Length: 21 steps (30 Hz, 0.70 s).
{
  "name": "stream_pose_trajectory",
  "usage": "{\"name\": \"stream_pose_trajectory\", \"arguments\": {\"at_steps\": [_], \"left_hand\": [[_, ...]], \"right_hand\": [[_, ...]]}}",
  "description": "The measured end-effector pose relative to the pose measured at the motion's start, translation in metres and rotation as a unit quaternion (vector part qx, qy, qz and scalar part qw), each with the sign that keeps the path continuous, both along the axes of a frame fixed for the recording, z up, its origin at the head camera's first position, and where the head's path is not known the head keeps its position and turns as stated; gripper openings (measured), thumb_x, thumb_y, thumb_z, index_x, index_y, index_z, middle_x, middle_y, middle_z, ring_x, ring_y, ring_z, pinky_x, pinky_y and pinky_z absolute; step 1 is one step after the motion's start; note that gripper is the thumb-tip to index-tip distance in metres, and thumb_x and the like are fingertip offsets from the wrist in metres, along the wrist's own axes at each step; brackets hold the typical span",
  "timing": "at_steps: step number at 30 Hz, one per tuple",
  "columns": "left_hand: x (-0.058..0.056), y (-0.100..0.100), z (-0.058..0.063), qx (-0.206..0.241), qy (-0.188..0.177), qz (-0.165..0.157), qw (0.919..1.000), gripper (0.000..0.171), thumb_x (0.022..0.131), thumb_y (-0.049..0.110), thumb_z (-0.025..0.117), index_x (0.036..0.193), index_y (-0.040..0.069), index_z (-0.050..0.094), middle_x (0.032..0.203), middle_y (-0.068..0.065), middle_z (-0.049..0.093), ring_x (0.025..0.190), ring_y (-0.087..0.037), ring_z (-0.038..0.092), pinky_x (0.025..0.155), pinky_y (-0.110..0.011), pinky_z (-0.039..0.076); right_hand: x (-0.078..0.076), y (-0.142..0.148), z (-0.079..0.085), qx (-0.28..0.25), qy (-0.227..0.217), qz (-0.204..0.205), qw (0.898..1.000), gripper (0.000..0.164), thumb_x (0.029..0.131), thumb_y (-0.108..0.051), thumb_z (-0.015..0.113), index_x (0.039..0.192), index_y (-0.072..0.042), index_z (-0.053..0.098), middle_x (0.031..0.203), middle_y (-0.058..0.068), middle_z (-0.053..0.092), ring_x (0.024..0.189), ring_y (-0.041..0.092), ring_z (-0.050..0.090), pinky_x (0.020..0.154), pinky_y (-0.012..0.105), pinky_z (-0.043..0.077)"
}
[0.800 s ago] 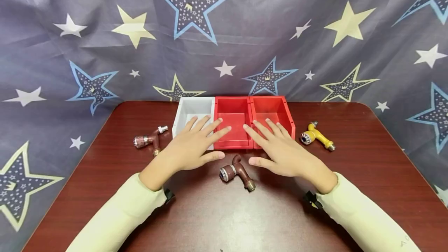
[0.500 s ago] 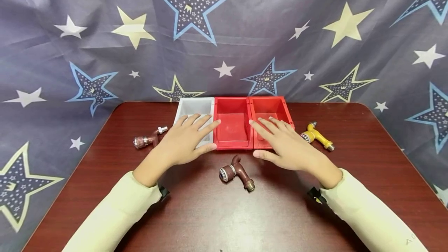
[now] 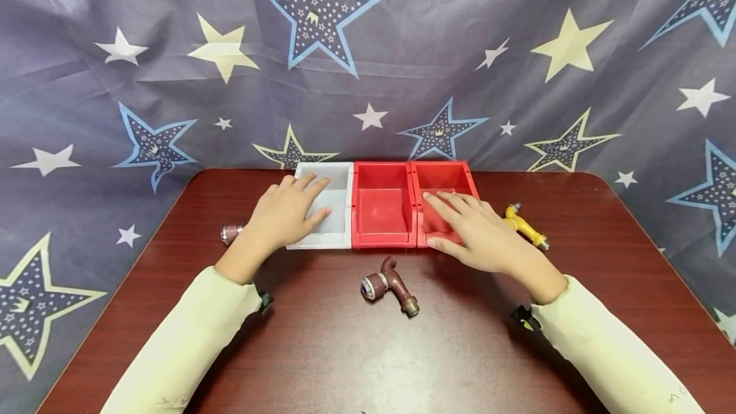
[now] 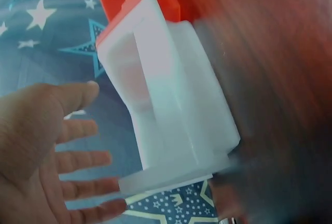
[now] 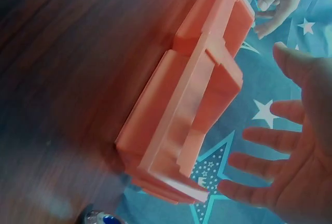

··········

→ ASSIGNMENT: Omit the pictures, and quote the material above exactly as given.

→ FINISHED EXERCISE:
Length: 21 steps (30 Hz, 0.70 s).
{
  "name": "stream_pose_trajectory",
  "usage": "{\"name\": \"stream_pose_trajectory\", \"arguments\": {\"at_steps\": [_], \"left_hand\": [[_, ...]], \"right_hand\": [[_, ...]]}}",
  "description": "The measured end-effector pose relative to the pose measured at the motion's start, translation in metres and rotation as a unit quaternion (vector part qx, qy, qz and scalar part qw), each with the sign that keeps the path continuous, both along the axes of a frame fixed for the recording, z up, its origin at the head camera's first position, and where the head's path is not known the head keeps its position and turns as stated; gripper openings (measured), thumb_x, thumb_y, thumb_z, index_x, index_y, index_z, middle_x, middle_y, middle_z, ring_x, ring_y, ring_z, pinky_x, pinky_y and pinky_z absolute; step 1 is one step after the motion's start; note that gripper is the thumb-tip to index-tip distance in metres, and thumb_x and the like are fingertip offsets from the wrist in metres, along the wrist's own axes at each step; brackets hold the typical span",
  "timing": "at_steps: step number at 30 Hz, one per tuple",
  "columns": "left_hand: x (-0.058..0.056), y (-0.100..0.100), z (-0.058..0.063), qx (-0.206..0.241), qy (-0.188..0.177), qz (-0.165..0.157), qw (0.919..1.000), gripper (0.000..0.171), thumb_x (0.022..0.131), thumb_y (-0.049..0.110), thumb_z (-0.025..0.117), index_x (0.036..0.193), index_y (-0.040..0.069), index_z (-0.050..0.094), middle_x (0.032..0.203), middle_y (-0.068..0.065), middle_z (-0.049..0.093), ring_x (0.025..0.190), ring_y (-0.087..0.037), ring_z (-0.038..0.092), pinky_x (0.025..0.155), pinky_y (-0.110..0.011), pinky_z (-0.039..0.076); right_hand: x (-0.078..0.076), y (-0.142..0.148), z (-0.079..0.085), qx (-0.28..0.25), qy (-0.227..0.217), qz (-0.204..0.205), qw (0.898..1.000), gripper (0.000..0.164), thumb_x (0.029..0.131), thumb_y (-0.108..0.051), thumb_z (-0.015..0.113), index_x (0.039..0.192), index_y (-0.072..0.042), index_z (-0.053..0.098), middle_x (0.031..0.203), middle_y (-0.058..0.068), middle_z (-0.053..0.092), ring_x (0.024..0.189), ring_y (-0.041..0.092), ring_z (-0.050..0.090), pinky_x (0.020..0.154), pinky_y (-0.012..0.105), pinky_z (-0.043..0.077)"
}
[0.800 s ago] 
[0.500 s ago] 
[now] 
[now] 
[now] 

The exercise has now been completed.